Return the data below exactly, stopping after the line with "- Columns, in".

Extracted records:
--------------------------------------------------
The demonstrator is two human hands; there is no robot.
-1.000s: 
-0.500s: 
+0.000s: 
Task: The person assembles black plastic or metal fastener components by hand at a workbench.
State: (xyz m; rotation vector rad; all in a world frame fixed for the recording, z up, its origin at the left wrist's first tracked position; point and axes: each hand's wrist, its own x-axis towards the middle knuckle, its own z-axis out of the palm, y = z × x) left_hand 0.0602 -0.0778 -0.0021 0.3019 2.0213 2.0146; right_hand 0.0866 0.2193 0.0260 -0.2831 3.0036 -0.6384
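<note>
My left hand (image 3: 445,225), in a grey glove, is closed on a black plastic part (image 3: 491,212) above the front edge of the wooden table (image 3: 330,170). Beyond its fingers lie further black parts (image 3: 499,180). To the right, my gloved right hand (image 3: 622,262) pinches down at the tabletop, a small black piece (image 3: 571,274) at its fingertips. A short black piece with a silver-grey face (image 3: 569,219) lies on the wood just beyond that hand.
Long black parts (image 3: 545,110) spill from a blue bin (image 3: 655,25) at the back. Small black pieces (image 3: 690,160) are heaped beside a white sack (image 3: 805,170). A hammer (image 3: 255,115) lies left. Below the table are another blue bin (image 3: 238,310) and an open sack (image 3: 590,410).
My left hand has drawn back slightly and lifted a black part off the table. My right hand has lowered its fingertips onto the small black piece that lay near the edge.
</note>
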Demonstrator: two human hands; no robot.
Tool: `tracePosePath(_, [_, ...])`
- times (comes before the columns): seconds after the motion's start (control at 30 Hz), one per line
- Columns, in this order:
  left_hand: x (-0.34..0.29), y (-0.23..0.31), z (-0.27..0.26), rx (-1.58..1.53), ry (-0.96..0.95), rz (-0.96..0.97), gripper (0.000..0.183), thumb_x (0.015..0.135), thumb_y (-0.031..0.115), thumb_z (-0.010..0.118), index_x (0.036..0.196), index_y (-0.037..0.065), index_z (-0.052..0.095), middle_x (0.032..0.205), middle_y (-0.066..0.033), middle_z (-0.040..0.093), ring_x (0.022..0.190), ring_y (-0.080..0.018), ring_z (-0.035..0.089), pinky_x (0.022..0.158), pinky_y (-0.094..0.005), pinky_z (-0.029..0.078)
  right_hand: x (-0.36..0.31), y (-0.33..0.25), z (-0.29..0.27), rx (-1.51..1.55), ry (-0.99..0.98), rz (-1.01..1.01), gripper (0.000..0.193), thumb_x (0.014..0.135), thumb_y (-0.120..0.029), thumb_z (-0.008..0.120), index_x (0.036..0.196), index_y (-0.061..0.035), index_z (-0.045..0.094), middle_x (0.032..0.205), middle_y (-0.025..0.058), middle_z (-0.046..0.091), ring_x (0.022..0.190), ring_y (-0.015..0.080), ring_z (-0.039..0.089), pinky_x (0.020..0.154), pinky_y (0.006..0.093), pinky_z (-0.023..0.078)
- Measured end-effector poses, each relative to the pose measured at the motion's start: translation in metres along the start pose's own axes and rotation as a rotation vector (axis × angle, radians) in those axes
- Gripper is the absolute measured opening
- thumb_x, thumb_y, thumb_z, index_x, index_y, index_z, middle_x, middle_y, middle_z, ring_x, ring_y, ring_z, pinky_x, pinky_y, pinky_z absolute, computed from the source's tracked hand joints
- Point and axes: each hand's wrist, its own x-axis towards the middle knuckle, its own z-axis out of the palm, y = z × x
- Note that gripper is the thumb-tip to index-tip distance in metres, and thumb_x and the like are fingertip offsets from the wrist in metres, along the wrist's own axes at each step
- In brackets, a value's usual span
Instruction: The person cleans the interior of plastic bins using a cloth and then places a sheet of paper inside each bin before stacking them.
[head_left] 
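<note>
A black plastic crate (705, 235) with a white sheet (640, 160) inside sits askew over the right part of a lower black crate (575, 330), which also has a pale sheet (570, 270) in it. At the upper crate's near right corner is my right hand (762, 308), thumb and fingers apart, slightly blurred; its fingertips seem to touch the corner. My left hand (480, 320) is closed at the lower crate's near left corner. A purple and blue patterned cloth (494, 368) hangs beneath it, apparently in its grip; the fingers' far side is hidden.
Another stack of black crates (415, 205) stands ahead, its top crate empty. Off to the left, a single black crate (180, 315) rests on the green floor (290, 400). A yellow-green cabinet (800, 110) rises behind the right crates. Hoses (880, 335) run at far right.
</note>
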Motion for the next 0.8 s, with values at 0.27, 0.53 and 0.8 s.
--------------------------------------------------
(RESPONSE BOX)
The demonstrator is two human hands; there is no robot.
-1.000s: 
-0.500s: 
+0.000s: 
Task: The person assembles black plastic or metal fastener components by hand at a workbench.
State: (xyz m; rotation vector rad; all in a world frame fixed for the recording, z up, its origin at the left wrist's first tracked position; point and axes: each hand's wrist, its own x-axis towards the middle knuckle, its own z-axis out of the palm, y = z × x) left_hand 0.0602 -0.0778 -0.0021 0.3019 2.0213 2.0146; right_hand 0.0866 0.2193 0.0260 -0.2831 3.0036 -0.6384
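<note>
My left hand (image 3: 445,225), in a grey glove, is closed on a black plastic part (image 3: 491,212) above the front edge of the wooden table (image 3: 330,170). Beyond its fingers lie further black parts (image 3: 499,180). To the right, my gloved right hand (image 3: 622,262) pinches down at the tabletop, a small black piece (image 3: 571,274) at its fingertips. A short black piece with a silver-grey face (image 3: 569,219) lies on the wood just beyond that hand.
Long black parts (image 3: 545,110) spill from a blue bin (image 3: 655,25) at the back. Small black pieces (image 3: 690,160) are heaped beside a white sack (image 3: 805,170). A hammer (image 3: 255,115) lies left. Below the table are another blue bin (image 3: 238,310) and an open sack (image 3: 590,410).
My left hand has drawn back slightly and lifted a black part off the table. My right hand has lowered its fingertips onto the small black piece that lay near the edge.
</note>
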Demonstrator: two human hands; no robot.
Tool: `tracePosePath(_, [_, ...])`
- times (comes before the columns): seconds after the motion's start (control at 30 Hz), one per line
- Columns, in this order:

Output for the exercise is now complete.